Le mythe illusoire du sauveur de la patrie
Jean-Baptiste Placca se désole, sincèrement à ce qu’il paraît, de cette dégringolade de Mukwege du piédestal nobeliste, comme beaucoup d’autres en RDC et en Afrique. «Étant là où il était jusqu’à présent, faisant ce qu’il faisait depuis 1999, il était infiniment plus important et plus utile à son peuple que nombre de ces chefs d’État qui n’ont cessé de bafouer la dignité du Congo et des Congolais. Il pouvait parfaitement contribuer à sauver la patrie en étant, simplement, une conscience morale, un faiseur de roi, pourquoi pas ! Il aurait pu pousser la multitude à s’unir, pour le sursaut dont lui-même dit rêver. Il aurait pu raisonner ces ambitions éparses, propres à écarteler à mort la RDC. Surtout, il aurait pu être l’arbitre, au-dessus de la mêlée, pour rappeler, y compris le futur président, à ses obligations, et la classe politique à ses responsabilités. Les peuples qui n’ont pas de tels repères, de telles consciences morales, sombrent toujours plus facilement que les autres », a-t-il bûcheronné.

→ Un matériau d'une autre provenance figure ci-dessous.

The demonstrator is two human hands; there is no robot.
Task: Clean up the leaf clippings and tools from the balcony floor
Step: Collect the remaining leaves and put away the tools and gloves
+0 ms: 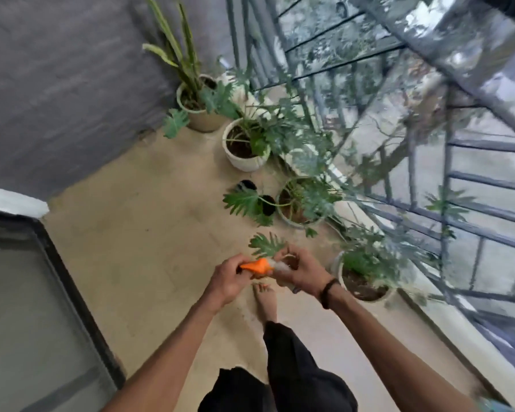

Le Dr Denis Mukwege, candidat président de la République ? Il n’y aurait pas plus à attendre de lui que d’un autre de ses nombreux challengers. «Désormais acteur, il pourrait, s’il venait à être élu, se trouver débordé par la gloutonnerie de certains de ceux qui le poussent aujourd’hui à soi-disant sauver la patrie, mais espèrent, secrètement, se faire surtout une place au bord de la mangeoire, pour, dans son ombre, perpétuer l’œuvre de prédation… Ils se serviraient donc de lui !», selon Jean-Baptiste Placca.